WHAT THE TASK REQUIRES:
Each record below must come back exactly as written; its pictures must not.

===

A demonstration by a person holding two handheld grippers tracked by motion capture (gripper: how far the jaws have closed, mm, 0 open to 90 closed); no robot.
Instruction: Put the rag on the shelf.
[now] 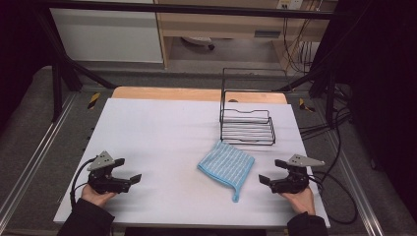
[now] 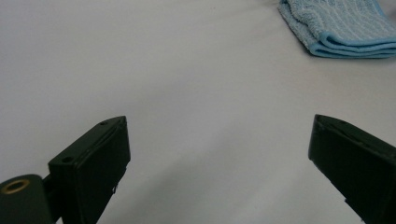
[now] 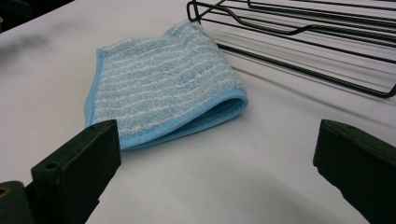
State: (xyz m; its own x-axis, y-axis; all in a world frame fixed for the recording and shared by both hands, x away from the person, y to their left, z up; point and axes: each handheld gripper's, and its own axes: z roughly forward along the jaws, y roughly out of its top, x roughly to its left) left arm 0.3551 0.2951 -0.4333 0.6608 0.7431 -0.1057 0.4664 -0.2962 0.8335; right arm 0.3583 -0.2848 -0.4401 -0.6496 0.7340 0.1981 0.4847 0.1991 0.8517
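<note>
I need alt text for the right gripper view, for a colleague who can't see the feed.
A folded light-blue striped terry cloth lies flat on the white table just ahead of the right tongs, whose black jaws stand wide apart with nothing between them. A black wire rack sits beyond the cloth at upper right.

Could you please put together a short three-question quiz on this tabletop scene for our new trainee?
1. True or false: the blue striped cloth lies inside the black wire rack.
2. Which gripper is nearer the cloth: A) the left gripper, B) the right gripper?
3. In what state are both grippers' jaws?

Key
1. False: it lies folded on the white table, just in front of the rack.
2. B.
3. Open, with nothing between them.
</note>
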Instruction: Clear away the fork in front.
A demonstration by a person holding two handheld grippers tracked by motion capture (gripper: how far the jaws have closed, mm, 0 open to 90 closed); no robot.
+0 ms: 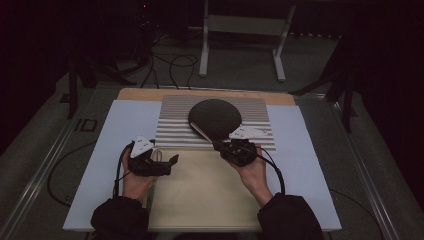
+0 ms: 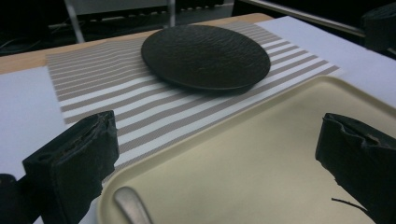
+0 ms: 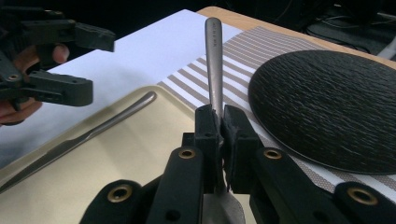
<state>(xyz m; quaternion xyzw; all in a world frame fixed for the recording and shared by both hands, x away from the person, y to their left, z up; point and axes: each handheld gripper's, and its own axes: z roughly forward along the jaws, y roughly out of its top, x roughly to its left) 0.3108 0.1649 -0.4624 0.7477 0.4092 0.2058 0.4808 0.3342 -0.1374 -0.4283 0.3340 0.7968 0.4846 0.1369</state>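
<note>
My right gripper [image 1: 221, 145] [image 3: 220, 116] is shut on a metal utensil [image 3: 213, 56] near its broad end. The thin handle [image 1: 202, 132] sticks out over the striped placemat [image 1: 175, 120], beside the black plate [image 1: 215, 117] [image 3: 327, 102]. My left gripper [image 1: 167, 160] [image 2: 217, 140] hovers open over the left side of the beige tray [image 1: 210, 190] [image 2: 261, 158], with nothing between its fingers. A second metal utensil [image 3: 93, 135] lies in the tray along its left rim; its rounded end [image 2: 130, 210] shows just below my left gripper. The left gripper [image 3: 100, 65] also appears open in the right gripper view.
White paper [image 1: 125, 125] covers the table on both sides of the placemat. A wooden edge [image 1: 150, 93] runs along the back. Cables [image 1: 170, 65] and a metal frame [image 1: 245, 30] are on the floor beyond the table.
</note>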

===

SOLUTION TO THE PROBLEM:
A demonstration by a person holding two handheld grippers tracked by motion capture (gripper: how far the jaws have closed, mm, 0 open to 90 closed); no robot.
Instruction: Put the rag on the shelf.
[now] 
[now] 
[now] 
State: (xyz m; its own x-axis, y-axis; all in a world frame fixed for the recording and shared by both hands, x away from the person, y to their left, z up; point and axes: each handheld gripper's, and its own axes: z roughly forward along the jaws, y roughly out of its top, x roughly to its left) left arm 0.3551 0.2951 -0.4333 0.6608 0.7431 -0.1057 0.4664 -0.2962 0.8335; right arm 0.3583 -0.2848 -0.4401 -0.6496 0.7340 0.1981 0.4847 0.1991 0.8517
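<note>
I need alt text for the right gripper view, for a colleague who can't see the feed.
A folded light-blue striped terry cloth lies flat on the white table just ahead of the right tongs, whose black jaws stand wide apart with nothing between them. A black wire rack sits beyond the cloth at upper right.

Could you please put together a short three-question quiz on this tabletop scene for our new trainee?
1. True or false: the blue striped cloth lies inside the black wire rack.
2. Which gripper is nearer the cloth: A) the left gripper, B) the right gripper?
3. In what state are both grippers' jaws?

Key
1. False: it lies folded on the white table, just in front of the rack.
2. B.
3. Open, with nothing between them.
</note>
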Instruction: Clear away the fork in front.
A demonstration by a person holding two handheld grippers tracked by motion capture (gripper: how far the jaws have closed, mm, 0 open to 90 closed); no robot.
+0 ms: 
+0 ms: 
+0 ms: 
<state>(xyz m; quaternion xyzw; all in a world frame fixed for the recording and shared by both hands, x away from the person, y to their left, z up; point and axes: each handheld gripper's, and its own axes: z roughly forward along the jaws, y roughly out of its top, x roughly to its left) 0.3108 0.1649 -0.4624 0.7477 0.4092 0.2058 0.4808 0.3342 -0.1374 -0.4283 0.3340 0.7968 0.4846 0.1369</state>
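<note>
My right gripper [image 1: 221, 145] [image 3: 220, 116] is shut on a metal utensil [image 3: 213, 56] near its broad end. The thin handle [image 1: 202, 132] sticks out over the striped placemat [image 1: 175, 120], beside the black plate [image 1: 215, 117] [image 3: 327, 102]. My left gripper [image 1: 167, 160] [image 2: 217, 140] hovers open over the left side of the beige tray [image 1: 210, 190] [image 2: 261, 158], with nothing between its fingers. A second metal utensil [image 3: 93, 135] lies in the tray along its left rim; its rounded end [image 2: 130, 210] shows just below my left gripper. The left gripper [image 3: 100, 65] also appears open in the right gripper view.
White paper [image 1: 125, 125] covers the table on both sides of the placemat. A wooden edge [image 1: 150, 93] runs along the back. Cables [image 1: 170, 65] and a metal frame [image 1: 245, 30] are on the floor beyond the table.
</note>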

That concludes the output.